I am trying to create a Python script that navigates to a YouTube video and scrapes the transcript and saves it locally.
The stages involved are: Navigate to video (url) -> click “more” -> “Show transcript” and then scrape the transcript and dump it in a JSON file.
Step 1: Click more (Completed)
Step 2: Click Show transcript (to be completed)
Step 3: Scrape transcript (to be completed).
Transcript window will then appear and load on the right side of the description window.
At the moment I can expand the description but can’t seem to find a way to click “Show transcript” and then scrape/save the transcript. This is what I need help with.
Here’s my code so far:
SBR_WEBDRIVER = ''
URL = 'https://www.youtube.com/watch?v=yKXk7L2RzLI'
logging.basicConfig(level=logging.INFO)
def expand_description(driver):
wait = WebDriverWait(driver, 10)
try:
element = wait.until(EC.element_to_be_clickable((By.CSS_SELECTOR, '#expand')))
element.click()
logging.info("Description expanded successfully")
except Exception as e:
logging.error("Error occurred while expanding description: %s", e)
#TODO
def click_show_transcript(driver):
wait = WebDriverWait(driver, 10)
try:
element = wait.until(EC.element_to_be_clickable((By.CSS_SELECTOR,'#primary-button.style-scope.ytd-video-description-transcript-section-renderer')))
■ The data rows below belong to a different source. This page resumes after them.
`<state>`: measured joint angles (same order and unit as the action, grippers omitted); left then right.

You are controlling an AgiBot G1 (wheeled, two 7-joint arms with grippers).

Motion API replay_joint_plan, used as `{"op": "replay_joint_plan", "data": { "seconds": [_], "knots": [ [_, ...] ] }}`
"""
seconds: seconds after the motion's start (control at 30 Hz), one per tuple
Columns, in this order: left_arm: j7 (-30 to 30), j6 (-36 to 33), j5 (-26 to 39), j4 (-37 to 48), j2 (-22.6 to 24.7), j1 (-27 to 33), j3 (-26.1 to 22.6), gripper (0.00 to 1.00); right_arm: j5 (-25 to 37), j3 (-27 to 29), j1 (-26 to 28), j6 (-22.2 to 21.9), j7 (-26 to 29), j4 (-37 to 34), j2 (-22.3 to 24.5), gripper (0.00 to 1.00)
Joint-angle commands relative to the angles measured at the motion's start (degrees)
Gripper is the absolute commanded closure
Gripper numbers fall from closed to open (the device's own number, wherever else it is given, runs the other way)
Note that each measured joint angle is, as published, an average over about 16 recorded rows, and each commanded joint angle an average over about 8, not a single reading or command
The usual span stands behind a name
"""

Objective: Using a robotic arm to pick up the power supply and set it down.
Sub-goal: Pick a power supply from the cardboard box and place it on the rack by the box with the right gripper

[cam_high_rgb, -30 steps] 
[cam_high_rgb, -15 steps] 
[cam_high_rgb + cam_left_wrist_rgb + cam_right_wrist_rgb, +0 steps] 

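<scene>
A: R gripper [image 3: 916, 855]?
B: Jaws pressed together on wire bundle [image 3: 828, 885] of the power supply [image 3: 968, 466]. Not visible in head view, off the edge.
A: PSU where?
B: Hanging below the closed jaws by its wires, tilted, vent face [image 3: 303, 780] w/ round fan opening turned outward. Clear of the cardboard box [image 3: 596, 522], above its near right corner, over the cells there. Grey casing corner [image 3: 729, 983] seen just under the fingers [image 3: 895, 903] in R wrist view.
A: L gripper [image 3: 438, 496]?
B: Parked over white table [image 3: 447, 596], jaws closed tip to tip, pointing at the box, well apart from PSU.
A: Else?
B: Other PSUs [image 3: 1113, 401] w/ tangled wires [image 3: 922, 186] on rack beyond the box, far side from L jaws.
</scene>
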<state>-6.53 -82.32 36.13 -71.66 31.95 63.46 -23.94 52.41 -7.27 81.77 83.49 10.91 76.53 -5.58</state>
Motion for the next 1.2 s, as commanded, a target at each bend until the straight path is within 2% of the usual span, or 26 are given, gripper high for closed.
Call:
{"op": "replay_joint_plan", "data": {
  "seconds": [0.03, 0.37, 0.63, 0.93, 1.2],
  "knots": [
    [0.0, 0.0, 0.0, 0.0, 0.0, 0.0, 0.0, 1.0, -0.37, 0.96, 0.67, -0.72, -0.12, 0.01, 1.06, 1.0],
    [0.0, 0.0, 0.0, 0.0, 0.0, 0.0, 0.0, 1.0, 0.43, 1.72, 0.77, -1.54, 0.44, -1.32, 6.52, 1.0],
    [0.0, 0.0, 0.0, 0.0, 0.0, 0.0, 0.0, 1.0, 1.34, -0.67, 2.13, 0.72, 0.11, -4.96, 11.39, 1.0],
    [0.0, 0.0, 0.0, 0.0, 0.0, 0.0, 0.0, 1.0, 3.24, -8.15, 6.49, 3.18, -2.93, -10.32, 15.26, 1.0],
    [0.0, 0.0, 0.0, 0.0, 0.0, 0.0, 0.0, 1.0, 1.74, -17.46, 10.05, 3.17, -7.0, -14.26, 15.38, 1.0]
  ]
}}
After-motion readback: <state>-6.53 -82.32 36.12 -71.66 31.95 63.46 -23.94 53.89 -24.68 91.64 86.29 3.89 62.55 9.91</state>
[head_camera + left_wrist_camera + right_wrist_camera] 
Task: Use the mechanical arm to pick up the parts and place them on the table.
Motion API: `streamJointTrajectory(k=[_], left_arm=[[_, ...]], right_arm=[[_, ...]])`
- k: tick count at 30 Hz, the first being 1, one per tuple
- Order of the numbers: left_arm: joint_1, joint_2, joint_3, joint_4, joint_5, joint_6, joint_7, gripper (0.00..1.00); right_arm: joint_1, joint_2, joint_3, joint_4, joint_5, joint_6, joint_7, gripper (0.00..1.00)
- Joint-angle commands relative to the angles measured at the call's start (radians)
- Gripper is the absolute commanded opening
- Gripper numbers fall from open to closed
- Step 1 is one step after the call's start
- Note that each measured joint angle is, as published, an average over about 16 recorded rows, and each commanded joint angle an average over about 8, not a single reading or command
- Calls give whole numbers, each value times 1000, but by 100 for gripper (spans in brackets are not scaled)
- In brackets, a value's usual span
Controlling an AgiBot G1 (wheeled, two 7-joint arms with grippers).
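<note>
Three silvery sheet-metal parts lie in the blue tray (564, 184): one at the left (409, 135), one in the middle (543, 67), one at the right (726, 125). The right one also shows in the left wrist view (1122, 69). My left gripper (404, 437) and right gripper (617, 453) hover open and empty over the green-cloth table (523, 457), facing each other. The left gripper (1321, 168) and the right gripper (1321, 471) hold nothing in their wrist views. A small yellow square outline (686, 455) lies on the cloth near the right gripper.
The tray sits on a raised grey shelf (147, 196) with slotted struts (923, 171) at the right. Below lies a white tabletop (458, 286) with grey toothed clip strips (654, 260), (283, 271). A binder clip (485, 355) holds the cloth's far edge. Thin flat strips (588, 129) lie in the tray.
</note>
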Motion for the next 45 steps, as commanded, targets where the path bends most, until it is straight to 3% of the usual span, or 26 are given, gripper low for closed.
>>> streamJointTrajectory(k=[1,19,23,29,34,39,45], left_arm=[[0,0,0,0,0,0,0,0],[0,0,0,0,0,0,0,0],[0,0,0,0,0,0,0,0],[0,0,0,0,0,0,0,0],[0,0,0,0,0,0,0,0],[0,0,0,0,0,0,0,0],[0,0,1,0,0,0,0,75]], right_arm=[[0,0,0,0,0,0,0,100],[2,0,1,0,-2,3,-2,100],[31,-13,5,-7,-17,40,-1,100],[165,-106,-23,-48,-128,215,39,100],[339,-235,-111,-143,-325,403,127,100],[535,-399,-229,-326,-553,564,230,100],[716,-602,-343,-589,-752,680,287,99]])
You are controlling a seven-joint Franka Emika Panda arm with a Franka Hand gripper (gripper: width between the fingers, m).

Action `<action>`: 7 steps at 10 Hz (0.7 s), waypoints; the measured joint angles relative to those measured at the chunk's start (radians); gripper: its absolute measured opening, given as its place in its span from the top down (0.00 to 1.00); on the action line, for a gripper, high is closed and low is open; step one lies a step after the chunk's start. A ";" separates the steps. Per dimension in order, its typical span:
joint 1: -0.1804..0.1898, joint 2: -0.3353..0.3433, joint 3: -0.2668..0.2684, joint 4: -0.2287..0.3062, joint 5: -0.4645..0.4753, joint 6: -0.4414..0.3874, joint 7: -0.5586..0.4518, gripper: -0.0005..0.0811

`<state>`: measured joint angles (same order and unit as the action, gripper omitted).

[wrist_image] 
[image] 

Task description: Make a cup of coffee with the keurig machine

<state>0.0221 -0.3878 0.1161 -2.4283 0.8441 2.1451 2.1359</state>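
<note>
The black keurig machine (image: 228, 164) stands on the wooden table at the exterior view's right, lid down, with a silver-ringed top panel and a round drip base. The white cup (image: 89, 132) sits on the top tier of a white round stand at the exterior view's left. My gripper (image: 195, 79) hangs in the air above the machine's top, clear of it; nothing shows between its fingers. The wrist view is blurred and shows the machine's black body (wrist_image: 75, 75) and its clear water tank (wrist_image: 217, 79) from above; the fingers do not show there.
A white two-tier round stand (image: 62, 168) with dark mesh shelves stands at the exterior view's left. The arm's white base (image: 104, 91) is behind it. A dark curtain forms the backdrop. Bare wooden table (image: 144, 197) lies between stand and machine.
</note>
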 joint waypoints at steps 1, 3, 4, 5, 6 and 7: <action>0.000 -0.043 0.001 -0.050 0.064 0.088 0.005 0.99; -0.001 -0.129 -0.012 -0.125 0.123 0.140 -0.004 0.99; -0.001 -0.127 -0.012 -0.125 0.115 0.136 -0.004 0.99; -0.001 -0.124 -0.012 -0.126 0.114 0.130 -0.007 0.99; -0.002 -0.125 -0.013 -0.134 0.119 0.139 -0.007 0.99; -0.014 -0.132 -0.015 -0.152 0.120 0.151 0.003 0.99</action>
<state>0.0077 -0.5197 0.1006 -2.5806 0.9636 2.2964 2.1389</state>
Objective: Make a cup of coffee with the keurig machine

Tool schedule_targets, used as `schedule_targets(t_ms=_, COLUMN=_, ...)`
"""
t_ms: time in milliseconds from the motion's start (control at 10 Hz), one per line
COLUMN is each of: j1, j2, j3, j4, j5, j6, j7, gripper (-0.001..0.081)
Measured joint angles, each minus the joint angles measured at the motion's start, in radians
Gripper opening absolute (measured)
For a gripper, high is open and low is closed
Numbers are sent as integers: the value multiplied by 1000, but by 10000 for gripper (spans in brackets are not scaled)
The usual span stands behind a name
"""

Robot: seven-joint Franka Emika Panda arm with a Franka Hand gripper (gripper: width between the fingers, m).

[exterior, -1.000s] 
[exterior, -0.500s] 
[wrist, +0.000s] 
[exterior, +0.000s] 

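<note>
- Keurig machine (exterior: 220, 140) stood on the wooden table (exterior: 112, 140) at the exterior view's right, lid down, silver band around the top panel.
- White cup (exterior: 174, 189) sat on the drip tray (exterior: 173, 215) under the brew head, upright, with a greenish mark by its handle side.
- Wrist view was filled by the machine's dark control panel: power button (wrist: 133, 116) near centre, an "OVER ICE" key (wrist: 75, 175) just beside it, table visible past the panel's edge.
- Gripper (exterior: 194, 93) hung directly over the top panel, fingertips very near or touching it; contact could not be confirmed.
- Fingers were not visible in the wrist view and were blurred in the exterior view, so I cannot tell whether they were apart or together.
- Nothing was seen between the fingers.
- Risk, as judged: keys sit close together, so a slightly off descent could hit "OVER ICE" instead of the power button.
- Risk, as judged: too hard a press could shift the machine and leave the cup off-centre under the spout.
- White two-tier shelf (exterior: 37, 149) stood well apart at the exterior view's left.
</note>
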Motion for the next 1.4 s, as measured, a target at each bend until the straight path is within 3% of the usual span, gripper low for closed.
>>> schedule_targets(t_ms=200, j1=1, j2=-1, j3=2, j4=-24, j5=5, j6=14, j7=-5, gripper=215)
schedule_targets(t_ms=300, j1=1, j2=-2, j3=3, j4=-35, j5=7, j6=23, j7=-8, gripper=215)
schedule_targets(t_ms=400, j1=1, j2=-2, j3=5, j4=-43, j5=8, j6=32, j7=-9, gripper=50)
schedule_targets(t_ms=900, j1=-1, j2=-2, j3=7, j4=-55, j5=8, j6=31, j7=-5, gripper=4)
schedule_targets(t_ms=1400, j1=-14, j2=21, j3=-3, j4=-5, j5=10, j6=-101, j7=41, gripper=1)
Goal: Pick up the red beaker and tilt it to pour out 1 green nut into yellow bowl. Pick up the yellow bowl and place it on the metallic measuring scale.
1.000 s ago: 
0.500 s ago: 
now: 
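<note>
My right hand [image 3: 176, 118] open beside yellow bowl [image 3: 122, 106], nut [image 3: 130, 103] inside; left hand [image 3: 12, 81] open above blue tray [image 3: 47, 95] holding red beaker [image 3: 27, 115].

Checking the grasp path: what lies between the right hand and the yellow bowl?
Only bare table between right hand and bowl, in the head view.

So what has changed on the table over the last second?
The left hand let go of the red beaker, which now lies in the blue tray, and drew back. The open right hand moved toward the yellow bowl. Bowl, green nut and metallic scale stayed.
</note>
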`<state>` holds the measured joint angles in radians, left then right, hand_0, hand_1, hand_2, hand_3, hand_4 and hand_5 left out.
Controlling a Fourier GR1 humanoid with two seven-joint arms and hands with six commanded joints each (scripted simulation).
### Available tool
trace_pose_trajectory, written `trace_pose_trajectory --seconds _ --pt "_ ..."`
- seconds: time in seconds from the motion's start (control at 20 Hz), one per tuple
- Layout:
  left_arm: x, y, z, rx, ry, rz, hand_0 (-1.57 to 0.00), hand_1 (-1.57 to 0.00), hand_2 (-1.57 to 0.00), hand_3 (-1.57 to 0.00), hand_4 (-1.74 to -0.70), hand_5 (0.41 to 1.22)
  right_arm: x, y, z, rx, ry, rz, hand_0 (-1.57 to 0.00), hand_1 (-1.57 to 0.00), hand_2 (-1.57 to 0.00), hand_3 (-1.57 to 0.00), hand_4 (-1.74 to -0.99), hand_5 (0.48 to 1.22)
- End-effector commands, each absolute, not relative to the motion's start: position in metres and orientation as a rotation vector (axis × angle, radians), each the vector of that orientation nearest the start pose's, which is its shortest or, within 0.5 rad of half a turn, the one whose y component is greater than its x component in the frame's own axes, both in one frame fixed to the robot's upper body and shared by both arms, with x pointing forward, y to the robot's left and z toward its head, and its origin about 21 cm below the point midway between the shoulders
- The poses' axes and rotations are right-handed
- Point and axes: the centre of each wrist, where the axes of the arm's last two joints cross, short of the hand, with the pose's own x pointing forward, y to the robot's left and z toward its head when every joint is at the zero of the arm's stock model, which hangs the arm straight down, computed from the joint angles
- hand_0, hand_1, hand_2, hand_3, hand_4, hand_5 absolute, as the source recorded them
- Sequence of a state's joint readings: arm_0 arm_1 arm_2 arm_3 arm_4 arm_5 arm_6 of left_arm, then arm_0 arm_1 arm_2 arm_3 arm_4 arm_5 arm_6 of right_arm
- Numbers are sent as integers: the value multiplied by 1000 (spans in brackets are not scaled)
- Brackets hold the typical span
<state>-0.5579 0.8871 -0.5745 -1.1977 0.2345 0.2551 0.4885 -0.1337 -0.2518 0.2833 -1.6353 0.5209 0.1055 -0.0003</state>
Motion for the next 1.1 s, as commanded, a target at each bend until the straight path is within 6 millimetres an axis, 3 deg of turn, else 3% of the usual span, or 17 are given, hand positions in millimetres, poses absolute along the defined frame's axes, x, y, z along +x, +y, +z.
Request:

driver.execute_script("arguments[0].scrollIntoView();", element)
time.sleep(2)
element.click()
logging.info("Show transcript clicked successfully")
time.sleep(10)
except Exception as e:
logging.error("Error occurred while clicking show transcript: %s", e)
# TODO
# def scrape_transcript(driver):
# try:
# extract full transcript into variable
# return transcript
# except NoSuchElementException as e:
# logging.error("Error occurred while scraping transcript: %s", e)
def save_transcript_to_json(transcript):
with open('transcript_dump.json', 'w') as file:
json.dump(transcript, file, indent=4)
logging.info("Transcript saved to transcript_dump.json")
logging.info('Connecting to Scraping Browser...')
with Remote(SBR_WEBDRIVER, options=ChromeOptions()) as driver:
logging.info("Getting url: %s", URL)
driver.get(URL)
logging.info("Successfully connected to Scraping Browser...")
try:
logging.info("Waiting for the video to load...")
WebDriverWait(driver, 10).until(EC.visibility_of_element_located((By.CSS_SELECTOR, 'h1.ytd-watch-metadata')))
logging.info("Video loaded")
expand_description(driver)
click_show_transcript(driver)
# transcript = scrape_transcript(driver)
# save_transcript_to_json(transcript)
logging.info("Scraping complete")
except Exception as e:
logging.error("Error occurred during scraping: %s", e)
Thanks.